Automatic ML data lineage tracking with zero manual logging
Project description
AutoLineage
Zero-code data lineage for Python ML pipelines.
AutoLineage automatically records every DataFrame operation, model training step, and metric evaluation across pandas, scikit-learn, and PySpark. One import activates 288 hooks. No decorators, no wrapper classes, no configuration files.
import autolineage.auto # that's the whole setup
import pandas as pd
from sklearn.ensemble import RandomForestClassifier
from sklearn.metrics import f1_score
df = pd.read_csv("data.csv")
df = df.dropna()
X, y = df.drop(columns=['target']), df['target']
model = RandomForestClassifier().fit(X, y)
preds = model.predict(X_test)
score = f1_score(y_test, preds)
# AutoLineage has now tracked every operation above into one unified DAG.
Why AutoLineage?
ML pipelines fail silently. A model whose F1 drops from 0.95 to 0.60 invites hours of print(df.shape) debugging. Existing tools either require explicit instrumentation (MLflow), track only files (DVC), or cover only a single stage (Evidently, Arize). No existing tool records the complete path from read_csv through f1_score in one graph automatically.
AutoLineage closes that gap.
Compared to other tools
| Capability | AutoLineage | MLflow | Evidently | OpenLineage | DataLineagePy |
|---|---|---|---|---|---|
| Zero code changes | Yes | No | No | No | No (wrapper) |
| Operation-level | Yes | No | No | Job-level | Yes |
| Cross-framework | pandas + sklearn + PySpark | — | — | Spark only | pandas only |
| End-to-end trace | Yes | No | No | No | No |
| Anomaly detection | Yes | No | Drift only | No | No |
| Root-cause localization | Yes | No | No | No | No |
Installation
pip install autolineage
Quick Start
1. Automatic tracking (one line)
import autolineage.auto
# Use pandas and sklearn normally
import pandas as pd
df = pd.read_csv("iris.csv")
df = df.dropna().drop_duplicates()
# See what happened
from autolineage.auto import get_tracker
tracker = get_tracker()
for rec in tracker.records:
print(f"{rec.operation}: {rec.input_shape} -> {rec.output_shape}")
2. Anomaly detection
from autolineage.core.analyzer import LineageAnalyzer
analyzer = LineageAnalyzer(tracker)
anomalies = analyzer.detect_anomalies()
for a in anomalies:
print(f"[{a.severity}] {a.message}")
# [critical] filter removed 99.9% of rows (100000 -> 50)
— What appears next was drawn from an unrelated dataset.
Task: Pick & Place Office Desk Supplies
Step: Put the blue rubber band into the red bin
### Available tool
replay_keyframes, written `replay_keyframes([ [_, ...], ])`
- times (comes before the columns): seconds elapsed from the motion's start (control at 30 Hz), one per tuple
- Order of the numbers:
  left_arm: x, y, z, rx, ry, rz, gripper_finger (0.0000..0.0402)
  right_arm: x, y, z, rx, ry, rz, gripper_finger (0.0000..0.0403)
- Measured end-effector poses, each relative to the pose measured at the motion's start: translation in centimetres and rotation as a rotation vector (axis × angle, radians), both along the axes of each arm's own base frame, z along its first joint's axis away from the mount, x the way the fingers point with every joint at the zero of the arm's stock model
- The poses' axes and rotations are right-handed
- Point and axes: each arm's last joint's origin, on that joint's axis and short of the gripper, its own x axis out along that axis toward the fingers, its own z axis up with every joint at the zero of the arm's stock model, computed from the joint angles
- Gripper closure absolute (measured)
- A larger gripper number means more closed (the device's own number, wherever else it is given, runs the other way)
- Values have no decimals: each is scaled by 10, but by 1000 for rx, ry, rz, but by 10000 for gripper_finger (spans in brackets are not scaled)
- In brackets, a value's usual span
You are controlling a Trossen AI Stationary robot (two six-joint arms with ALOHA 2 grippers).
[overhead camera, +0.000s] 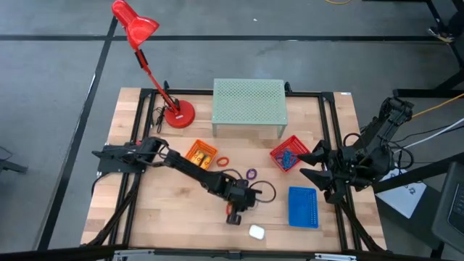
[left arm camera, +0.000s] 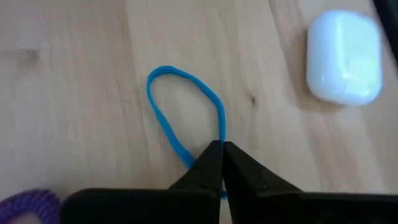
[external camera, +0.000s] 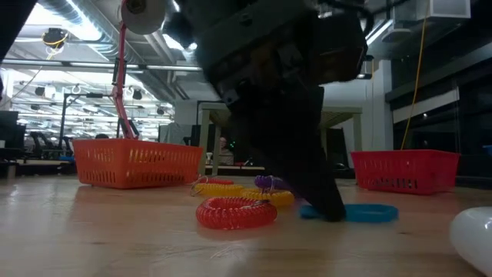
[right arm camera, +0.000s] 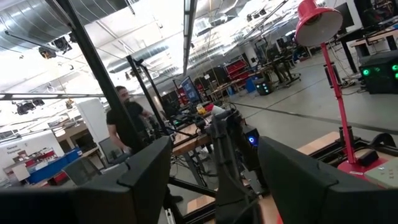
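From above, we see the left gripper (overhead camera: 233, 215) low at centre frame, the right gripper (overhead camera: 313, 164) waiting spread wide at right. At table level, a red coil (external camera: 236, 212) lies in front. The left wrist view alone shows fingertips (left arm camera: 211, 163) pinched shut on a blue loop (left arm camera: 184, 112), its long axis running toward the frame's upper left.

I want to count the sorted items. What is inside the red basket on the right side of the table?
The red basket holds blue loops, seen from above. Their number is unclear, and anything under them is hidden.
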Motion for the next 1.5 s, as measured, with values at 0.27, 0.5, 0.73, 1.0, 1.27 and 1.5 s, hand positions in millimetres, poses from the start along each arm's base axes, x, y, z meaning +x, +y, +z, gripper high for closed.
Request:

# [critical] f1_score = 0.0 (model may not be learning)
3. Root-cause localization
cause = analyzer.localize_root_cause(metric_name="accuracy")
print(cause.explanation)
# "The most likely cause of accuracy degradation is 'filter' at step 3.
# Row change was -99,950 (baseline: -2,100)."
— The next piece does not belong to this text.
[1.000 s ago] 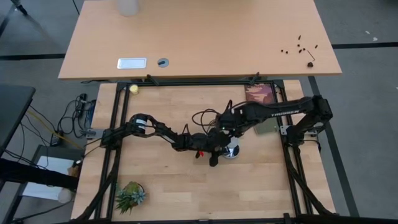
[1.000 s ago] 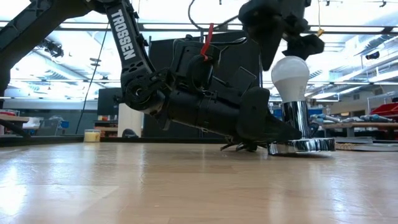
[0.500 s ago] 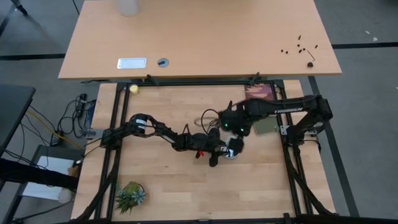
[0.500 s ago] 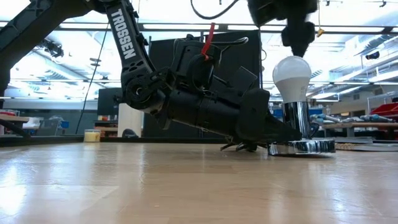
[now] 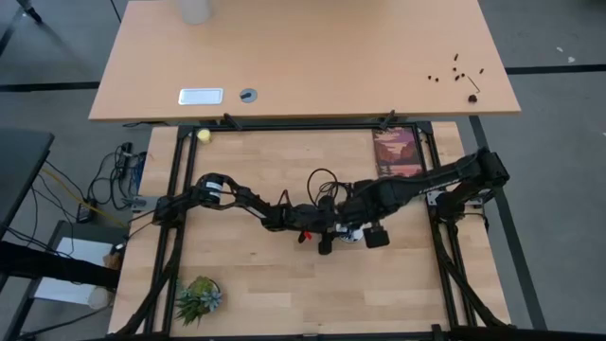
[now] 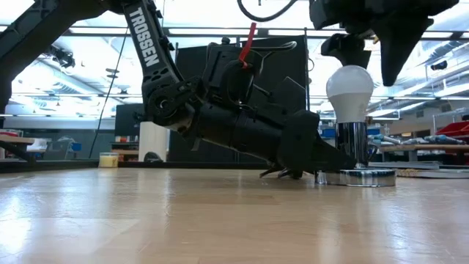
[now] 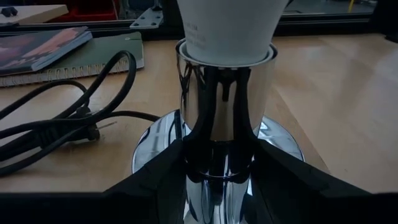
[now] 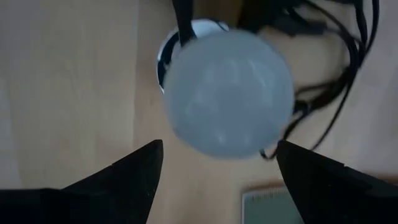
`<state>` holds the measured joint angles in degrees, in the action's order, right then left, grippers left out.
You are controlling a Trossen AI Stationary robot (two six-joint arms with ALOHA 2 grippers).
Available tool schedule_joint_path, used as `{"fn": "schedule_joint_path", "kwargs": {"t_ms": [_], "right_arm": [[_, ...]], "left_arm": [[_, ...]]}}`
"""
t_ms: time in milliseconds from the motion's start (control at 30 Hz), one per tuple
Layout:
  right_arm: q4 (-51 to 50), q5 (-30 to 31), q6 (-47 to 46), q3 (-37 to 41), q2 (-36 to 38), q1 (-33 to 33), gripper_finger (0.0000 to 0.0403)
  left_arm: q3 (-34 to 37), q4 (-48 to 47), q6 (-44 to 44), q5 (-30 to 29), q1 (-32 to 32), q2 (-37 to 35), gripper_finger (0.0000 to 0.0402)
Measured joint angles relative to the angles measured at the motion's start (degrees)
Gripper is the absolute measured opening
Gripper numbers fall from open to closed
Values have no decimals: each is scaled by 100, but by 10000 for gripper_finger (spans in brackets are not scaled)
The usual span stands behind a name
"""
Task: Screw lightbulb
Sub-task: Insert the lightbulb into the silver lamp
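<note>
Left end effector lay low on the surface, its fingers clamped on the chrome socket stem, bracing it above the round base. The lightbulb stood upright in that socket, just right of the left arm. Right end effector hung straight above the bulb, fingers spread wide on both sides, nothing held.

Judged step: regrasp for another turn. To do it well: lower centred over the dome, close evenly at the widest part, twist about the vertical axis, left hold keeping the socket from spinning; an off-centre pinch could tip the bulb or cross the thread.

Low view gave the gap between right fingers and bulb top; high view hid the bulb under the arms. Left wrist view showed the black cord beside the base; right wrist view showed centring only
</note>
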<state>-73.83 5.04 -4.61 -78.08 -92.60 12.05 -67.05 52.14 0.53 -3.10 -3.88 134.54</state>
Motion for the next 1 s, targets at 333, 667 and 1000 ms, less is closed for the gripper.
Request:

4. Save a fingerprint for future comparison
# After a healthy run
analyzer.save_fingerprint("baseline.json")
# On the next run
analyzer.load_baseline("baseline.json")
anomalies = analyzer.detect_anomalies() # compared to baseline
What Gets Tracked
pandas (64 hooks): read_csv, to_csv, dropna, fillna, merge, concat, groupby + aggregations, drop_duplicates, filter, assign, sort_values, pivot_table, melt, plus 40+ more.
scikit-learn (175 hooks): train_test_split, estimator fit/predict/predict_proba/score (RandomForest, LogisticRegression, DecisionTree, SVC, KNN, etc.), 18 preprocessor classes, 15 metric functions.
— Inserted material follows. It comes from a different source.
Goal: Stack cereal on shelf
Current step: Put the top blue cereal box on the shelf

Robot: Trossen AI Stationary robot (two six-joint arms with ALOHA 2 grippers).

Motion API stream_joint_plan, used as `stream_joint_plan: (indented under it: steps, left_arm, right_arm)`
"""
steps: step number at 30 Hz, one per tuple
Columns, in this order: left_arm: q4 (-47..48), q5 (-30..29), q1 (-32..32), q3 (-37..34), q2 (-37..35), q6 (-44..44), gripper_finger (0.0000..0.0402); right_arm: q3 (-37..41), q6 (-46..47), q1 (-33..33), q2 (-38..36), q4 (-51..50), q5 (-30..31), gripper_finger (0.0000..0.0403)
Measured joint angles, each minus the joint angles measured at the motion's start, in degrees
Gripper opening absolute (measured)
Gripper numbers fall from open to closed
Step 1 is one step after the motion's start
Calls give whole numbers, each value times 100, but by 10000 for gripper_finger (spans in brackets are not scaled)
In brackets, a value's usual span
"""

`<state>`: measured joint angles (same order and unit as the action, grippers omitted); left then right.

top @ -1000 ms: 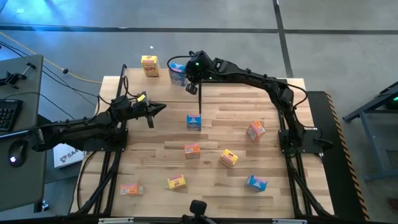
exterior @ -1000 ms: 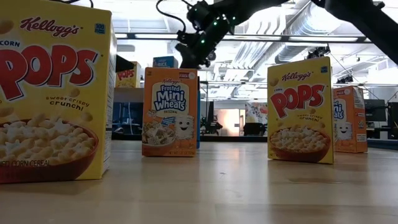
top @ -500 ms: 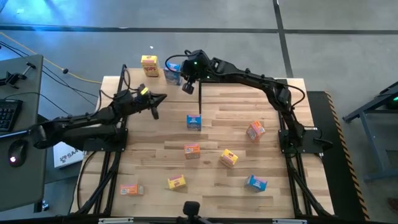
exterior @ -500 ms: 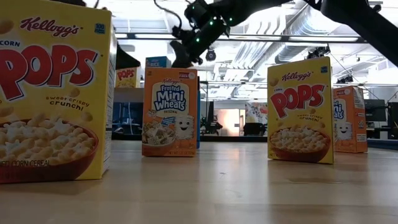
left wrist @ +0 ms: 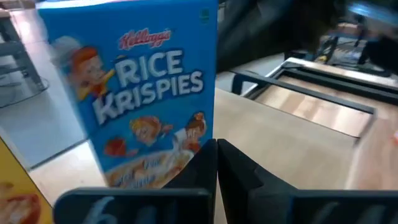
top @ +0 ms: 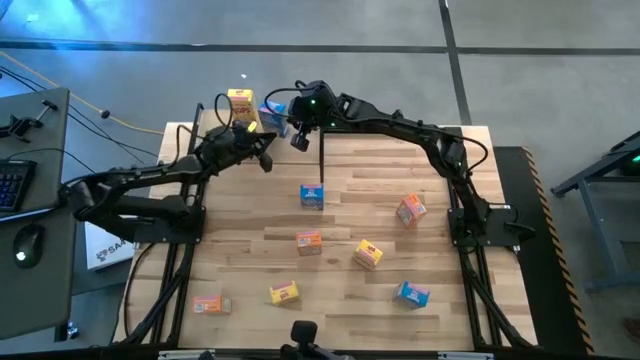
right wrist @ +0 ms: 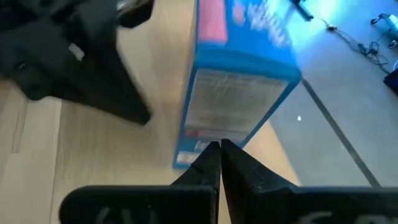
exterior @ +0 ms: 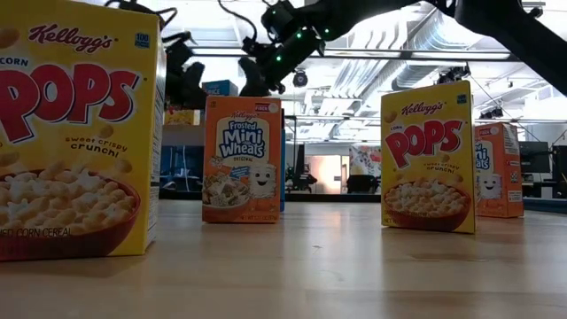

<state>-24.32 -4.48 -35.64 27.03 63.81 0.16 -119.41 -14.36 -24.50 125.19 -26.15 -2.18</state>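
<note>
Left gripper [top: 266,152] has neared blue box [top: 275,112] (jaws shut).

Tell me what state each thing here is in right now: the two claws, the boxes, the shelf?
Left claw: shut, empty, facing the Rice Krispies box.
Right claw: shut, empty, just behind the same box.
Rice Krispies box: upright on the shelf, ungripped.
Yellow Corn Pops box: on the shelf beside it.
Shelf: holds those two boxes.
Seven other boxes: scattered over the table.
</note>
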Motion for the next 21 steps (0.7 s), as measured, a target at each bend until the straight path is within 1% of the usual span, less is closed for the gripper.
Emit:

PySpark (49 hooks): DataFrame transforms, groupBy aggregations, join variants, reader/writer methods, actions.
Example Output
On a 284K-row credit card fraud detection pipeline:
1. [io ] read_csv -> (284807, 31) [1280ms]
2. [transform ] drop_duplicates (-1,081 rows) [827ms]
3. [transform ] filter (-284 rows)
4. [transform ] assign -> 36 cols [1ms]
5. [transform ] select -> 34 cols
6. [split ] train_test_split (80/20) [218ms]
7. [preprocess] StandardScaler.fit_transform [201ms]
8. [preprocess] StandardScaler.transform [17ms]
9. [train ] RandomForestClassifier.fit [88637ms]
10. [train ] LogisticRegression.fit [1138ms]
11. [predict ] RandomForestClassifier.predict [332ms]
12. [predict ] LogisticRegression.predict [4ms]
13. [predict ] RandomForestClassifier.predict_proba [311ms]
14. [evaluate ] accuracy_score = 0.9995
15. [evaluate ] precision_score = 0.8824
16. [evaluate ] recall_score = 0.7895
17. [evaluate ] f1_score = 0.8333
18. [evaluate ] roc_auc_score = 0.9871
24 clean records. Zero noise. End-to-end trace from CSV to metrics.
Architecture
Plugin-based. Each library is a single file implementing BaseHookProvider. Adding new libraries requires ~200 lines and zero changes to the core.
User Code (unchanged)
|
Hook Providers (pandas | sklearn | pyspark | ...)
|
UnifiedTracker + TransformationRecord
|
LineageAnalyzer -> anomalies, root causes, DAGs
Performance
Benchmarked on a 37-operation pipeline (50K rows, pandas + sklearn):
| Condition | Wall time |
|---|---|
| Without AutoLineage | 0.050s |
| With AutoLineage | 0.054s |
| Overhead | 6.1% (0.08ms per operation) |
Limitations
- Single-process. Pipelines spanning multiple machines require manual trace correlation. OpenTelemetry export is planned.
- Monkey-patching is version-sensitive. Tested against pandas 2.x/3.x, scikit-learn 1.x, PySpark 3.x/4.x.
- Python-only. R, Julia, Java are out of scope.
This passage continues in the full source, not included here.